The de-inverting yield curve is flashing recession warnings

Earlier Wednesday saw a significant bond selloff as the yield curves on two-year and ten-year Treasury notes began de-inverting, which is usually a sign that a recession is around the corner.

JPMorgan fixed income portfolio manager Priya Misra told CNBC that this recent move in Treasuries “has been a little bit more dangerous.” She warned that the de-inversion of the curve “makes a hard landing much more likely.”

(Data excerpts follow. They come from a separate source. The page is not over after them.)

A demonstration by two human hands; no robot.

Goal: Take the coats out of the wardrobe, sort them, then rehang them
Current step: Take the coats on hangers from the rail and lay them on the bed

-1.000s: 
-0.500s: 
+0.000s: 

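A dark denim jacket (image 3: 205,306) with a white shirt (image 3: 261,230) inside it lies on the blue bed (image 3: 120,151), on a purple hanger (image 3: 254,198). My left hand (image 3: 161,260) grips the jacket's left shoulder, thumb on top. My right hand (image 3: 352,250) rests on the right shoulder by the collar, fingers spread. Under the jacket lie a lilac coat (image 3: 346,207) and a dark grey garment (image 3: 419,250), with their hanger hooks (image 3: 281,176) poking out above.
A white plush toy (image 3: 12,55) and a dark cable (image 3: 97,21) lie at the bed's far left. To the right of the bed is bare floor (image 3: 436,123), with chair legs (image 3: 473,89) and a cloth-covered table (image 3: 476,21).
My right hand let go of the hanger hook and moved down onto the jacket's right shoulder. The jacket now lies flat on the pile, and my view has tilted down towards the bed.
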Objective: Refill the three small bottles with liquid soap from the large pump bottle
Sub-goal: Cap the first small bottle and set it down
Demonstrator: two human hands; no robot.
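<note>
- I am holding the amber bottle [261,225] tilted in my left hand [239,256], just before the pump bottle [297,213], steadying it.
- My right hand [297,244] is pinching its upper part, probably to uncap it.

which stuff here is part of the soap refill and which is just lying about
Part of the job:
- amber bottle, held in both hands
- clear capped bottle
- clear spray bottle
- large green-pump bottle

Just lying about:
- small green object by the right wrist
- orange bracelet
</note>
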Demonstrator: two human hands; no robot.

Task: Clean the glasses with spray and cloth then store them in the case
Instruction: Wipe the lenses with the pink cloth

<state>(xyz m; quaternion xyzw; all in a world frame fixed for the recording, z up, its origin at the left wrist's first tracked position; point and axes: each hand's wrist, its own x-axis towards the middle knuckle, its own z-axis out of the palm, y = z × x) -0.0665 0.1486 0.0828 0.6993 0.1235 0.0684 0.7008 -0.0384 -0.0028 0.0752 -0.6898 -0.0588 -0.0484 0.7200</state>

DoubleLine Capital Founder Jeff Gundlach is more pessimistic still. He sounded the warning bell in a post on X (formerly known as Twitter) early Wednesday, urging investors to “buckle up.”

Screenshot: On X

Where the opportunities are at

Amid the headwinds, plenty of investors remain confident that the rise of artificial intelligence and an influx of government spending will keep things afloat. But Bill Gross, who long reigned as America’s “bond king” when he was chief investment officer at Pimco, is not so sure.

“Can AI and $2 trillion fiscal deficits going forward validate that ‘it’s different this time?’ I’m suspicious,” Gross wrote in his investment outlook note on Wednesday. “I’d pass on stocks and bonds altogether in terms of future total returns.”

Gross prefers to bet on taking arbitrage positions on individual stocks like Activision Blizzard, and Capri Holdings, both companies reportedly on the verge of being bought by Microsoft and Tapestry, respectively.